TASK INSTRUCTIONS: Return the following data exactly, with all pictures left out.
——
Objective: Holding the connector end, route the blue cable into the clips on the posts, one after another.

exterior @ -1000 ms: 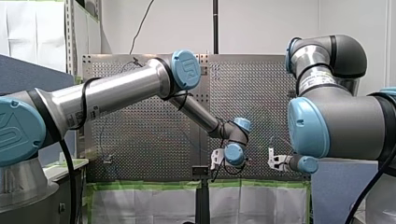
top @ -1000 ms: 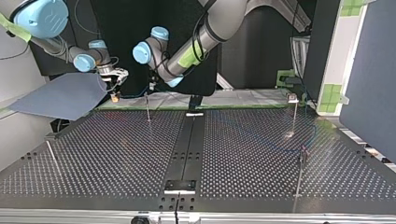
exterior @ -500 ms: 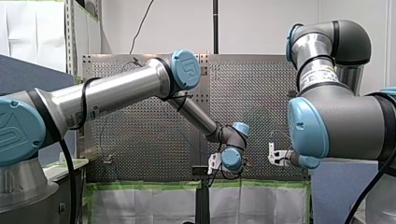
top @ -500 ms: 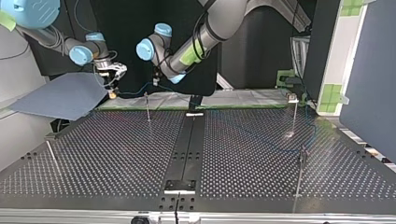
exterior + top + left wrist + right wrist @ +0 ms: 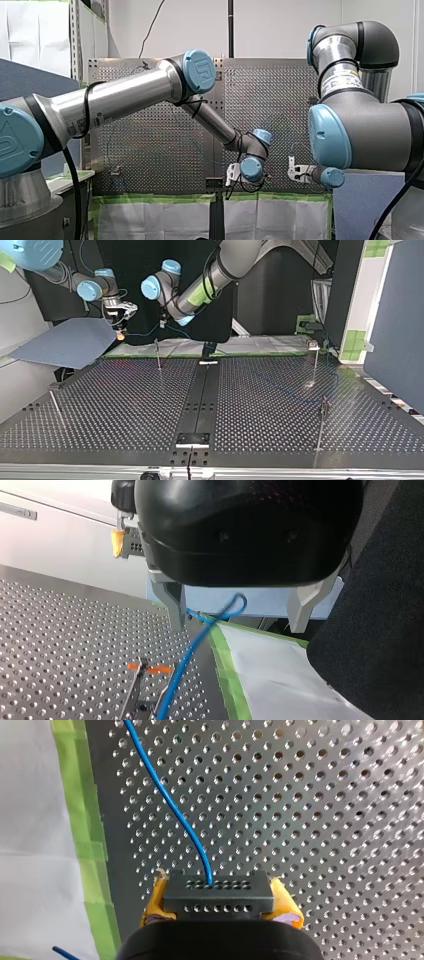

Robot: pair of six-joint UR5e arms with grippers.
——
ANSWER SPACE:
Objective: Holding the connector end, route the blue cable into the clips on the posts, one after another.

exterior @ -1000 ms: 
top @ -1000 ms: 
exterior @ -500 ms: 
top @ -500 ms: 
exterior + top + left wrist + right wrist @ +0 ms: 

Robot: pair of six-joint UR5e arms with grippers.

Nothing more is required for this exercise.